KPK Ungkap Gubernur Riau Abdul Wahid Gunakan Uang Hasil Pemerasan untuk Plesiran ke Luar Negeri

- Kamis, 06 November 2025 | 04:00 WIB
KPK Ungkap Gubernur Riau Abdul Wahid Gunakan Uang Hasil Pemerasan untuk Plesiran ke Luar Negeri

Sebelumnya, KPK resmi menetapkan Gubernur Riau Abdul Wahid sebagai tersangka kasus dugaan pemerasan/penerimaan hadiah atau janji di Pemerintah Provinsi (Pemprov) Riau Tahun Anggaran 2025. Penetapan tersangka ini terhadap Abdul Wahid dilakukan setelah dirinya terjaring operasi tangkap tangan (OTT) KPK pada Senin (3/11). Selain Abdul Wahid, KPK juga menjerat Kepala Dinas PUPR PKPP M. Arief Setiawan serta Tenaga Ahli Gubernur Riau, Dani M. Nursalam yang merupakan kader PKB sebagai tersangka.

Mekanisme Pemerasan dan Pungutan Liar

Wakil Ketua KPK, Johanis Tanak menjelaskan bahwa kasus ini berawal dari laporan masyarakat yang kemudian ditindaklanjuti melalui kegiatan penyelidikan hingga berujung pada operasi tangkap tangan.
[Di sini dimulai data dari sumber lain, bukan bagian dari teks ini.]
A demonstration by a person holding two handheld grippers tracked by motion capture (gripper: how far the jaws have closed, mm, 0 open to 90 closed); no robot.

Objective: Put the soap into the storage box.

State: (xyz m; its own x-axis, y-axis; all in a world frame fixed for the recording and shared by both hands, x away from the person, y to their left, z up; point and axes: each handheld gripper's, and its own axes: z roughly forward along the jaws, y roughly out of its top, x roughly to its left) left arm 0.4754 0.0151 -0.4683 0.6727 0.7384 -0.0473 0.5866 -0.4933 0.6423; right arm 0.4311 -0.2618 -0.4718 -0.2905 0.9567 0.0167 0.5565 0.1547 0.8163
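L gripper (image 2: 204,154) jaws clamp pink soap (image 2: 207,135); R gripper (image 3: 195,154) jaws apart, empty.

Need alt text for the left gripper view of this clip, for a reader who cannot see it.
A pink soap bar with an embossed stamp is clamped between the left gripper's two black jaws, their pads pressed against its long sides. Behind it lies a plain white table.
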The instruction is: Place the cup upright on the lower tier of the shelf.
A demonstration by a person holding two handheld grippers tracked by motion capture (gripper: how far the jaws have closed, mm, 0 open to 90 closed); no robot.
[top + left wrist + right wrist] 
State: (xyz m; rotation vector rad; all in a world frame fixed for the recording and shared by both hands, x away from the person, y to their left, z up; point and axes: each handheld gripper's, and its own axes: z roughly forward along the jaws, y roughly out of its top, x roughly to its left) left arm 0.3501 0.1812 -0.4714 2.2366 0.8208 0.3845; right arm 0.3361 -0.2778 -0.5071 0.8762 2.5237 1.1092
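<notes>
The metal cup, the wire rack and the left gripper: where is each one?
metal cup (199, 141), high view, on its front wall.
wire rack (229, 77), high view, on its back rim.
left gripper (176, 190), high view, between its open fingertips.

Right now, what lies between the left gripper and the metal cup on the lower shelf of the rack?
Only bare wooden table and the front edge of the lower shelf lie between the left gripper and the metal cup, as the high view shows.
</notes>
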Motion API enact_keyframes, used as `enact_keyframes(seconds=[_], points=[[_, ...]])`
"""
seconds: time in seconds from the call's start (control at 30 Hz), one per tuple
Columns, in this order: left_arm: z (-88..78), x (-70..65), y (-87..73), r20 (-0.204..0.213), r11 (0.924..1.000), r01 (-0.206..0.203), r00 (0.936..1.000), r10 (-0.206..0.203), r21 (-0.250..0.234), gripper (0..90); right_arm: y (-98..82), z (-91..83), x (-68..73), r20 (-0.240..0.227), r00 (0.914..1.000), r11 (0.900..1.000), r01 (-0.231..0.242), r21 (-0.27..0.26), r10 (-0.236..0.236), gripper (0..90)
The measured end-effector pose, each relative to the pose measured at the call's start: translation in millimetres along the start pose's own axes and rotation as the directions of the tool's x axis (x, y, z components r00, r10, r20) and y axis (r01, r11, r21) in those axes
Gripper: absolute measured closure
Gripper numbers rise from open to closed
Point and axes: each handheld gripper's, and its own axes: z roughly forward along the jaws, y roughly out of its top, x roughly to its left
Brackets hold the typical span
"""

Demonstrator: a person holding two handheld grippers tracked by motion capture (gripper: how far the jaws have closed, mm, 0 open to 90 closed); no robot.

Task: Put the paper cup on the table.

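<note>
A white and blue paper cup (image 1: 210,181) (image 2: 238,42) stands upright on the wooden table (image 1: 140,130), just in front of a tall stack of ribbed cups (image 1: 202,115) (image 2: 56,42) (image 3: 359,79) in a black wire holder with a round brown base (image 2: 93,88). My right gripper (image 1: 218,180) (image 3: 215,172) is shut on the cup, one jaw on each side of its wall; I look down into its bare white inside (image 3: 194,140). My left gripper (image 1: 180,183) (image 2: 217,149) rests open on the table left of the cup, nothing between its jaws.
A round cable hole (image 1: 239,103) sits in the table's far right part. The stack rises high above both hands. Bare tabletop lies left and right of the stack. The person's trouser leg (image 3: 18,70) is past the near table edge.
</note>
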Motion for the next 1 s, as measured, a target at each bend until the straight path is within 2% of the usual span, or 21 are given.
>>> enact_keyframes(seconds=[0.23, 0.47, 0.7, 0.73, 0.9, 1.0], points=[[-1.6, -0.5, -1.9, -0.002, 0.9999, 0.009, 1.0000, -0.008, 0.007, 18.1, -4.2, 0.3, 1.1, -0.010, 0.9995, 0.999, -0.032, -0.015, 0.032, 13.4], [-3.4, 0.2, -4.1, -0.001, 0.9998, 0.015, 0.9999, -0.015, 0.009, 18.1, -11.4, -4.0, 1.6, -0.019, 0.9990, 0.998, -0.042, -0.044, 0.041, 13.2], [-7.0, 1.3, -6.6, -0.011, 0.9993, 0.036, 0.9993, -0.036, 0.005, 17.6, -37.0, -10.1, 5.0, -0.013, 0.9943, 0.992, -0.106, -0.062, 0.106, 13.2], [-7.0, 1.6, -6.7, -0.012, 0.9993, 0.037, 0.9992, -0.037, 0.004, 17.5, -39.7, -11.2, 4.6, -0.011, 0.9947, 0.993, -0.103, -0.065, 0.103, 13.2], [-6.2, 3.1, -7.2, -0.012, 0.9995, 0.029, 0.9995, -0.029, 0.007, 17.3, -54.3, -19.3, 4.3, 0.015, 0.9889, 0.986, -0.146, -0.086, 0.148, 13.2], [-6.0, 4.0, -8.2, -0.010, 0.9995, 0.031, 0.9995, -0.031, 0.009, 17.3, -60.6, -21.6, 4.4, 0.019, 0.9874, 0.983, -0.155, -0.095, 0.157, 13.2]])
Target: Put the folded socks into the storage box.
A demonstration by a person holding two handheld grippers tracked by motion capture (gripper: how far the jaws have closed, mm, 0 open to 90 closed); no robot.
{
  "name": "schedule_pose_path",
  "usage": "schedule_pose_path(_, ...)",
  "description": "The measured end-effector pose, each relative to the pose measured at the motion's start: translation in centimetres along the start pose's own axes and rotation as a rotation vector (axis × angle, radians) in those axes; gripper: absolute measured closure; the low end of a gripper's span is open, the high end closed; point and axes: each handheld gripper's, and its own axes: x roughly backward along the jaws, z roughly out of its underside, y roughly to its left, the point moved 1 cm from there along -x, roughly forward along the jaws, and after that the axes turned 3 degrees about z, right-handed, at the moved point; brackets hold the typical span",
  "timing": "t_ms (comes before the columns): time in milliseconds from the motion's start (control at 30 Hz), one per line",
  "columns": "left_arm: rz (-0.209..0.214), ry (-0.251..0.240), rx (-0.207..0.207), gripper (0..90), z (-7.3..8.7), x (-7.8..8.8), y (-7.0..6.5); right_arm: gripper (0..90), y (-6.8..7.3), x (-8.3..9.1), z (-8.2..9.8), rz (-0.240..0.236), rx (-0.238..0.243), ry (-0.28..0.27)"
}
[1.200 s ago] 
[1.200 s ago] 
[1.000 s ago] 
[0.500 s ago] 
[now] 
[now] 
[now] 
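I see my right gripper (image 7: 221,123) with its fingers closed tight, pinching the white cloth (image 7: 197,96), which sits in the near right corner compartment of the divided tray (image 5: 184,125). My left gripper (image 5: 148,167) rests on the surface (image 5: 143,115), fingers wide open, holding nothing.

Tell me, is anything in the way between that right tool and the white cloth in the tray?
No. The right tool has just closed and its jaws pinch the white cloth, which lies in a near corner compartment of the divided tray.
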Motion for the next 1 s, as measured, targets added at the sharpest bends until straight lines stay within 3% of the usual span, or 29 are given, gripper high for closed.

Tanak memaparkan bahwa praktik suap itu bermula pada Mei 2025 ketika Sekretaris Dinas PUPR-PKPP Riau, Ferry Yunanda, menggelar pertemuan dengan enam Kepala UPT Wilayah I–VI di salah satu kafe di Pekanbaru. Dalam pertemuan tersebut, para peserta membahas kesanggupan memberikan fee yang akan disetorkan kepada Abdul Wahid sebagai imbalan atas penambahan anggaran tahun 2025.

Lonjakan Anggaran dan Besaran Fee

Dari hasil penyelidikan, KPK menemukan bahwa anggaran program pembangunan jalan dan jembatan mengalami lonjakan signifikan sebesar 147 persen, dari Rp 71,6 miliar menjadi Rp 177,4 miliar. Setelah pertemuan awal, Ferry kemudian melapor kepada Kepala Dinas PUPR-PKPP Riau, Muhammad Arief Setiawan, mengenai kesanggupan memberikan fee sebesar 2,5 persen dari nilai proyek. Namun, Arief yang diduga mewakili Abdul Wahid menolak besaran tersebut dan meminta peningkatan menjadi 5 persen atau sekitar Rp 7 miliar.

Tekanan Jabatan dan Istilah 'Jatah Preman'

Menurut KPK, Abdul Wahid menggunakan tekanan jabatan untuk memastikan permintaannya dipenuhi. Melalui Arief, Abdul Wahid mengancam akan mencopot atau memutasi pejabat Dinas PUPR-PKPP yang tidak bersedia menyetujui permintaan tersebut. Di kalangan Dinas PUPR-PKPP Riau, permintaan ini dikenal dengan istilah 'jatah preman'.